To meet this demand, diaper producers usually employ multiple production lines. Along a line of over 50m a diaper production machine creates over 100 diapers per minute.

A modern disposable diaper has, beneath absorbent core, internal fleece, external material, cuffs and leakage barrier, one critical feature: adhesive strips. These fasteners are in use since 1995 and consist of one part with small loops and one part with flexible barbs.

Different sizes as batches of diapers are coded with different adhesive strips. This is implemented through different motives printed in various base colors. A running production process demands 100% reliable controlling of the correct strips are used in a batch. End final inspection before packaging has to ensure that diapers of the correct size get into the packaging.
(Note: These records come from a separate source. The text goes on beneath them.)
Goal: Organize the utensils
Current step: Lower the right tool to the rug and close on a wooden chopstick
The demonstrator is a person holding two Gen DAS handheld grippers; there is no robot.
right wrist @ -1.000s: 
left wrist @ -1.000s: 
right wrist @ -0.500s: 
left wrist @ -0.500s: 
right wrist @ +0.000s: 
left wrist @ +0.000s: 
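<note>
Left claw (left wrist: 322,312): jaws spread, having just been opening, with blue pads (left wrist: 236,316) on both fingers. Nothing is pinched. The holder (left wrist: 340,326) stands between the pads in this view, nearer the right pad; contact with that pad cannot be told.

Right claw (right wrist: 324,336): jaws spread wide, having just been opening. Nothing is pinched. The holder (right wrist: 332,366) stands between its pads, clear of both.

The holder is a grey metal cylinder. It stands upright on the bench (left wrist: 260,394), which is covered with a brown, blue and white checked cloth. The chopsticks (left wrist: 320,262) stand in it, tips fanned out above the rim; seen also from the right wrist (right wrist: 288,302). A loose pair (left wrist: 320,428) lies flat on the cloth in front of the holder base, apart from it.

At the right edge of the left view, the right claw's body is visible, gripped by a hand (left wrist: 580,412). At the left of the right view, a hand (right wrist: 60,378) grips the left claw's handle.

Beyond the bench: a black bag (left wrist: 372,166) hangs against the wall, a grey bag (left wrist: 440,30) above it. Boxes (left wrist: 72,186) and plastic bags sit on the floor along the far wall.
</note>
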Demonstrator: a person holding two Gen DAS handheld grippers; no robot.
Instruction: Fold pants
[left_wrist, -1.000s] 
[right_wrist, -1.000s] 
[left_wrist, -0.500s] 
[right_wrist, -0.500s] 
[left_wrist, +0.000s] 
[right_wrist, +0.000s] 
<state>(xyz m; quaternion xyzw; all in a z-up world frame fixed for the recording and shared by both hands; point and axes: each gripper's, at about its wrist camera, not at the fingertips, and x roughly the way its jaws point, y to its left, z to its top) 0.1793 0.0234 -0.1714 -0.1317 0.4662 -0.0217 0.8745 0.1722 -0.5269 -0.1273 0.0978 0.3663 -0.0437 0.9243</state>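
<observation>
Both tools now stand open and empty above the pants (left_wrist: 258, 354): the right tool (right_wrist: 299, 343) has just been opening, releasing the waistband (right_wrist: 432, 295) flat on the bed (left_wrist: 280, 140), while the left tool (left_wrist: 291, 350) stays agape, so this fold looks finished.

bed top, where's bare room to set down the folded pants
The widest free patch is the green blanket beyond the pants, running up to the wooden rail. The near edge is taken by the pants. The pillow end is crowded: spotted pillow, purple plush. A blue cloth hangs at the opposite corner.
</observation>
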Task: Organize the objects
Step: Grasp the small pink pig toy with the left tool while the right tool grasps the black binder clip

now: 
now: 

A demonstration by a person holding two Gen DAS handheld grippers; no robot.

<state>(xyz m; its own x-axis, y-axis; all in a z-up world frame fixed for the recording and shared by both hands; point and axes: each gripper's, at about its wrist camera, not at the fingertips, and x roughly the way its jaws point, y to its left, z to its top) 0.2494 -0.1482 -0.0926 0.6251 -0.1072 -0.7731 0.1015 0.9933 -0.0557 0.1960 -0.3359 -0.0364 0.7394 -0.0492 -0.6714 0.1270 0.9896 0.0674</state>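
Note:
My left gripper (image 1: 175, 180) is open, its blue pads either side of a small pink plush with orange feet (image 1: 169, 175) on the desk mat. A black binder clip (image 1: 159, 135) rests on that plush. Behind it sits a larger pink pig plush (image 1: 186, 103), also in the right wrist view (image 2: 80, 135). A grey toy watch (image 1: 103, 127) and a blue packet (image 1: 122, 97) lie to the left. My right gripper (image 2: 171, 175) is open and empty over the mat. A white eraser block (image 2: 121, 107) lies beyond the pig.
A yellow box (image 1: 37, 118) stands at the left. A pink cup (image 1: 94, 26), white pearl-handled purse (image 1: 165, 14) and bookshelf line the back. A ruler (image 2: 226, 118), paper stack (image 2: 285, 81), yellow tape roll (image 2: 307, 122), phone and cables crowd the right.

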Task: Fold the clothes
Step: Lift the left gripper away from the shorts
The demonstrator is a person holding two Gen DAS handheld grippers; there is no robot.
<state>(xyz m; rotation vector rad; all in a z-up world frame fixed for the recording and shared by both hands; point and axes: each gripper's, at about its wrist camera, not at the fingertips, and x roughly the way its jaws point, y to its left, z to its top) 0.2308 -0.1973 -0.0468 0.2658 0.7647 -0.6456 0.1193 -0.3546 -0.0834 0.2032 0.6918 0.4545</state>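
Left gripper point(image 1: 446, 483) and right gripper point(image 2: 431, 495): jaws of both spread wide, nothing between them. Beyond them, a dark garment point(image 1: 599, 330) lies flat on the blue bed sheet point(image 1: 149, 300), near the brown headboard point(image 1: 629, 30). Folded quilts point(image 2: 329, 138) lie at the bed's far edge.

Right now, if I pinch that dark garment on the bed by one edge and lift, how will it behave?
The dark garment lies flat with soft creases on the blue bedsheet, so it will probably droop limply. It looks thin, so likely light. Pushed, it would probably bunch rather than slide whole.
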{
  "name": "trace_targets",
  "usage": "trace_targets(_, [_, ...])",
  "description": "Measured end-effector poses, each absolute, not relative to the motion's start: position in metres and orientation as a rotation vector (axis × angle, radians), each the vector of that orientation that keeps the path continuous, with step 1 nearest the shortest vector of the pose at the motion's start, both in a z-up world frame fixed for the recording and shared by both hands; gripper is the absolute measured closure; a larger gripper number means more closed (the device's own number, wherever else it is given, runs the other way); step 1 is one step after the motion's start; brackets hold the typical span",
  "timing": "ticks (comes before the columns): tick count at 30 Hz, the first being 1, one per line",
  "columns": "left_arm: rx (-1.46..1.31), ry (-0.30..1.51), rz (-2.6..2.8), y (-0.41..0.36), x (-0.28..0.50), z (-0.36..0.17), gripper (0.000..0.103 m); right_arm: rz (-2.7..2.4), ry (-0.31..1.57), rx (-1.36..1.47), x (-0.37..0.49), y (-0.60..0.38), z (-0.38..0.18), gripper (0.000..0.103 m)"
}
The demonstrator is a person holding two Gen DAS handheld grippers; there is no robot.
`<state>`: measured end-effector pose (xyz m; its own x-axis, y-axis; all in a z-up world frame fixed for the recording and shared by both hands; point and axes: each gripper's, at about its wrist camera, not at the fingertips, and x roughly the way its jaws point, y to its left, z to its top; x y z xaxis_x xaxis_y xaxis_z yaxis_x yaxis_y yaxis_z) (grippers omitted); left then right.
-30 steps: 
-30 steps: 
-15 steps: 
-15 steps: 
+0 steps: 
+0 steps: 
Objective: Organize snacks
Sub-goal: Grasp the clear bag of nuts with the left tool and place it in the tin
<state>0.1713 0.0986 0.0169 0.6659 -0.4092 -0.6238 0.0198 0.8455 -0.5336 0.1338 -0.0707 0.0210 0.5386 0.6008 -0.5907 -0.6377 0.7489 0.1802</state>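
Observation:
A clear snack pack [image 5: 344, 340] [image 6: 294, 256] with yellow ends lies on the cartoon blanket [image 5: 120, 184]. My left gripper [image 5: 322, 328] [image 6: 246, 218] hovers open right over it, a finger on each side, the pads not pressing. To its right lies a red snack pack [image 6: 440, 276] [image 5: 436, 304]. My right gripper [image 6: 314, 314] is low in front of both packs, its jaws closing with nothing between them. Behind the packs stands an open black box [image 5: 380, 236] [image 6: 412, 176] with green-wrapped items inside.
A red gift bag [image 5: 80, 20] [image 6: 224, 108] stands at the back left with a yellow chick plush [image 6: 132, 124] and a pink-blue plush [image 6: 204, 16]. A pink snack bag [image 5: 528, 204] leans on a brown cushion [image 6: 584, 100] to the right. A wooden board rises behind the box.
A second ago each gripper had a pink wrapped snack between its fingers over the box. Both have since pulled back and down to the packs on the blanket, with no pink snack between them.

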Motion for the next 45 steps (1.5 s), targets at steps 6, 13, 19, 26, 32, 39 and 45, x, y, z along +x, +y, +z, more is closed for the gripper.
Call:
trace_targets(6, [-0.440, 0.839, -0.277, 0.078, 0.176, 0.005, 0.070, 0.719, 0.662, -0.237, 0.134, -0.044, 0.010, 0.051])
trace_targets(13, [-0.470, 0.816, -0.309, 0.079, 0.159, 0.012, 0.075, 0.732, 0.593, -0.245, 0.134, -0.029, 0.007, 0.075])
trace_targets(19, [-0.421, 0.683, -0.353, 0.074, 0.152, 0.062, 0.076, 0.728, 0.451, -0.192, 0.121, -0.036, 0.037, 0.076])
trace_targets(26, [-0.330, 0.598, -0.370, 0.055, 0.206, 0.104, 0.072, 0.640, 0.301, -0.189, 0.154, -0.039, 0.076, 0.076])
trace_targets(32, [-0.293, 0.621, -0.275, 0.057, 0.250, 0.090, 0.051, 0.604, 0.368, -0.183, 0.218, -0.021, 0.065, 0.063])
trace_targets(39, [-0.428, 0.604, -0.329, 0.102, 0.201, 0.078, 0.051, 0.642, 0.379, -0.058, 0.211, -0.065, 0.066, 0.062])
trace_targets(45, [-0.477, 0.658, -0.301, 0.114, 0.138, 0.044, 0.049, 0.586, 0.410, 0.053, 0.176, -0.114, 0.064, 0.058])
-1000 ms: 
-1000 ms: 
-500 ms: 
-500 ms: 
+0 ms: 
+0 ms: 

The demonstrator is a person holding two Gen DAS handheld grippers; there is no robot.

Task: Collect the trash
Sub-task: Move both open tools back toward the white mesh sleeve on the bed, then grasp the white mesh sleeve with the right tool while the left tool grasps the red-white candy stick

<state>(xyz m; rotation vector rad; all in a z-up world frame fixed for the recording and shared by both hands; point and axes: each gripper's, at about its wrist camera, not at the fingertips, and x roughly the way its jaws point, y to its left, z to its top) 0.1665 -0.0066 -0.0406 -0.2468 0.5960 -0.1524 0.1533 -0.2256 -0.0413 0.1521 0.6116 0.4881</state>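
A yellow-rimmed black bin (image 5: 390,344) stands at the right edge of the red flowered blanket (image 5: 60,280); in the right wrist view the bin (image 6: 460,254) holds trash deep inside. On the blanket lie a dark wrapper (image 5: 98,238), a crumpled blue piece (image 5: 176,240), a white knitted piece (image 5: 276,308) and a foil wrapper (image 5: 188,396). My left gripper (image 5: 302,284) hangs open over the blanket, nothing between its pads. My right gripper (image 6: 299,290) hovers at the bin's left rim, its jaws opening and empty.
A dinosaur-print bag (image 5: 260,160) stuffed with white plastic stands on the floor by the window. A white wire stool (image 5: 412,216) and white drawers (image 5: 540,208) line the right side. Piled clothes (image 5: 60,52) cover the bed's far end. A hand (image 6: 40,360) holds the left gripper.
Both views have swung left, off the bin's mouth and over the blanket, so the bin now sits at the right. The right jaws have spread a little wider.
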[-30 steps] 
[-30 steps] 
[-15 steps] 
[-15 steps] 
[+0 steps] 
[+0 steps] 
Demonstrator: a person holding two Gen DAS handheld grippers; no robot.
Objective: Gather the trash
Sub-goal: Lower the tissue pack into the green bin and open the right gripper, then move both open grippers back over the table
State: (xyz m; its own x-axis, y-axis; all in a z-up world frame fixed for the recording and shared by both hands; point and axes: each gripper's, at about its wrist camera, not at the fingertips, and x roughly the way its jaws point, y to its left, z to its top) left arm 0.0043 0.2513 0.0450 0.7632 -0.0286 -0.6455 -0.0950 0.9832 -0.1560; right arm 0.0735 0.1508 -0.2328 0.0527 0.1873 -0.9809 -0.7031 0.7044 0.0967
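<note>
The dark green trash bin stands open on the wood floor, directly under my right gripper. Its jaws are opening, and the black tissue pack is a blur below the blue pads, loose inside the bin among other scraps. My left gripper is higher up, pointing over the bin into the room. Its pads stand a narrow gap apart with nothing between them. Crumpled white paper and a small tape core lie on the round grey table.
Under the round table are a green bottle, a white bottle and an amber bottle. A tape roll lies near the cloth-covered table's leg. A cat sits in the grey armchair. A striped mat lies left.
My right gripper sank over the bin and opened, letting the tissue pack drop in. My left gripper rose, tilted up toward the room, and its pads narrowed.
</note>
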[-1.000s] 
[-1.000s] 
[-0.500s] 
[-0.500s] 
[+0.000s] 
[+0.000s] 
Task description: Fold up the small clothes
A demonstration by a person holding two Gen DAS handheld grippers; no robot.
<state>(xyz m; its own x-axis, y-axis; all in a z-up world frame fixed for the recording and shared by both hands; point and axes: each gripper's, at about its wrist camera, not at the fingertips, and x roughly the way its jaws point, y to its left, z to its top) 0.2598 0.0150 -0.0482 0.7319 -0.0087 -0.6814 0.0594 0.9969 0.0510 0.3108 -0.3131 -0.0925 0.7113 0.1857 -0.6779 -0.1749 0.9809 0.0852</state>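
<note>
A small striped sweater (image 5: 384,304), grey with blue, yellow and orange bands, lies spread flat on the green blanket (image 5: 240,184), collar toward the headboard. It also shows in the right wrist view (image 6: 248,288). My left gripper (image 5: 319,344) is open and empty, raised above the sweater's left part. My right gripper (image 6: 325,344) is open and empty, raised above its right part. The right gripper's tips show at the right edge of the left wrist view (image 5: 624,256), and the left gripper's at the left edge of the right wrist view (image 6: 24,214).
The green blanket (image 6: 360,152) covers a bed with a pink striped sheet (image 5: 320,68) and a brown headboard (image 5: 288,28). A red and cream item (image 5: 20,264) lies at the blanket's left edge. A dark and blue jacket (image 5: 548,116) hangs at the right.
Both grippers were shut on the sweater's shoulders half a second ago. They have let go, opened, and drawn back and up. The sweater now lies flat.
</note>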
The adhesive strips glued onto the diapers have colorful patterns, which heightens the demands on optical precision even more than the high processing speeds. The base material has to be detected reliably and in a second step the border of the strip has to be detected and evaluated.

The CFO100 color sensor, boasting a sampling rate of 10kHz and a color precision of delta E < 0.8, can reliably detect the adhesive strips. The color impression of a particular strip gets averaged and the result is compared to a pretrained color impression. At the same time correct positioning of the adhesive strip is evaluated at full production speeds. Because of its high sampling rate CFO100 is a good fit for the task at hand.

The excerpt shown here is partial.